- _What this task involves_: Where the word "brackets" occurs in a line of the data, return the whole line.

- _Data section_:
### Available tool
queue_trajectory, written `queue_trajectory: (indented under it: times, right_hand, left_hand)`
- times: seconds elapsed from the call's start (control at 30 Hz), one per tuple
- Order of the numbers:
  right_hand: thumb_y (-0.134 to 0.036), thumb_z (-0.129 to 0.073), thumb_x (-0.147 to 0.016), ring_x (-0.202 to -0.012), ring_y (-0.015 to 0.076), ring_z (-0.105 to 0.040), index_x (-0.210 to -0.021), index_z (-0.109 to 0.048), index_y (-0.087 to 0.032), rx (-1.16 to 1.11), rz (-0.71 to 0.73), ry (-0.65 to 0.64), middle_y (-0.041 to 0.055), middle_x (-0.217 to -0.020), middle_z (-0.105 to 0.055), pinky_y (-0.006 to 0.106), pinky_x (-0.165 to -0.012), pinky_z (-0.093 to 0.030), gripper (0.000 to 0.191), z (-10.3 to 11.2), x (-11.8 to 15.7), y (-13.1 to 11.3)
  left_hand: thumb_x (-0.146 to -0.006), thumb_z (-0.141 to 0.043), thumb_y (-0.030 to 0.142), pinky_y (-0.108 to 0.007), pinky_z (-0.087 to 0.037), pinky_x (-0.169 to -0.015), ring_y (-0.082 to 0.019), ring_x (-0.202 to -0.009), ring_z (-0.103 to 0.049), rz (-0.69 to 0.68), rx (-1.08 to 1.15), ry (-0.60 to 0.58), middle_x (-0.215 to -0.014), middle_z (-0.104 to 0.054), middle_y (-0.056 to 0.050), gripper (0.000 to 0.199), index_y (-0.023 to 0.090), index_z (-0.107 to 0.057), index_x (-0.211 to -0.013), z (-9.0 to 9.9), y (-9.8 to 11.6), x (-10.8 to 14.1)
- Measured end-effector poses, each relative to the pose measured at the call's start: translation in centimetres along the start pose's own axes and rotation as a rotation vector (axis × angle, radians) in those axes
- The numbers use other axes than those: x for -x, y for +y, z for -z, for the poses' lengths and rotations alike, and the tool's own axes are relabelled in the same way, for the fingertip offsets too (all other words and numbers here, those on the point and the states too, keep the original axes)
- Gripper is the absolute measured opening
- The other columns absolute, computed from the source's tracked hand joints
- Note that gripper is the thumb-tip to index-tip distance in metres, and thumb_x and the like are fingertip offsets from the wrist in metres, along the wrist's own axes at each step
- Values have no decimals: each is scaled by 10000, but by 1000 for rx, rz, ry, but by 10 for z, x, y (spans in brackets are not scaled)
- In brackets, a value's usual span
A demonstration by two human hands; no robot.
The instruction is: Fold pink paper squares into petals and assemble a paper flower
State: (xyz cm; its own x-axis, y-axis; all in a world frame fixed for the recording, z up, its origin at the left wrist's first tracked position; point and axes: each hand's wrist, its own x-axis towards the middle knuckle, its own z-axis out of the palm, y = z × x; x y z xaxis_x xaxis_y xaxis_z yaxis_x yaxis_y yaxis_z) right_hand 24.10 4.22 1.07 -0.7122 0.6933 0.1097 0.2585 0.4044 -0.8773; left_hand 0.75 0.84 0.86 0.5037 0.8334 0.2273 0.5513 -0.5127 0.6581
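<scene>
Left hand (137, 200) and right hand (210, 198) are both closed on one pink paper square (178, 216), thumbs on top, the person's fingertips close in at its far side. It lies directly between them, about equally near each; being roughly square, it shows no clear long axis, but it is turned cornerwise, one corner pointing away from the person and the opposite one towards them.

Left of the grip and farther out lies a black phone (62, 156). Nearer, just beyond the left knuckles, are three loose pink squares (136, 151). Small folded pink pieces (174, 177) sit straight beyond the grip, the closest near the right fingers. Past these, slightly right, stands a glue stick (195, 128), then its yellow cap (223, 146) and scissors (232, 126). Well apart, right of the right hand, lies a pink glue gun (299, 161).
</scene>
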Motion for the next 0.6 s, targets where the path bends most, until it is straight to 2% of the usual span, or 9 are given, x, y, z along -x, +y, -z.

- _Answer box_:
- Values have no decimals: each is scaled by 10000, but by 1000 for rx, rz, ry, but by 10 for z, x, y (spans in brackets are not scaled)
- In brackets, a value's usual span

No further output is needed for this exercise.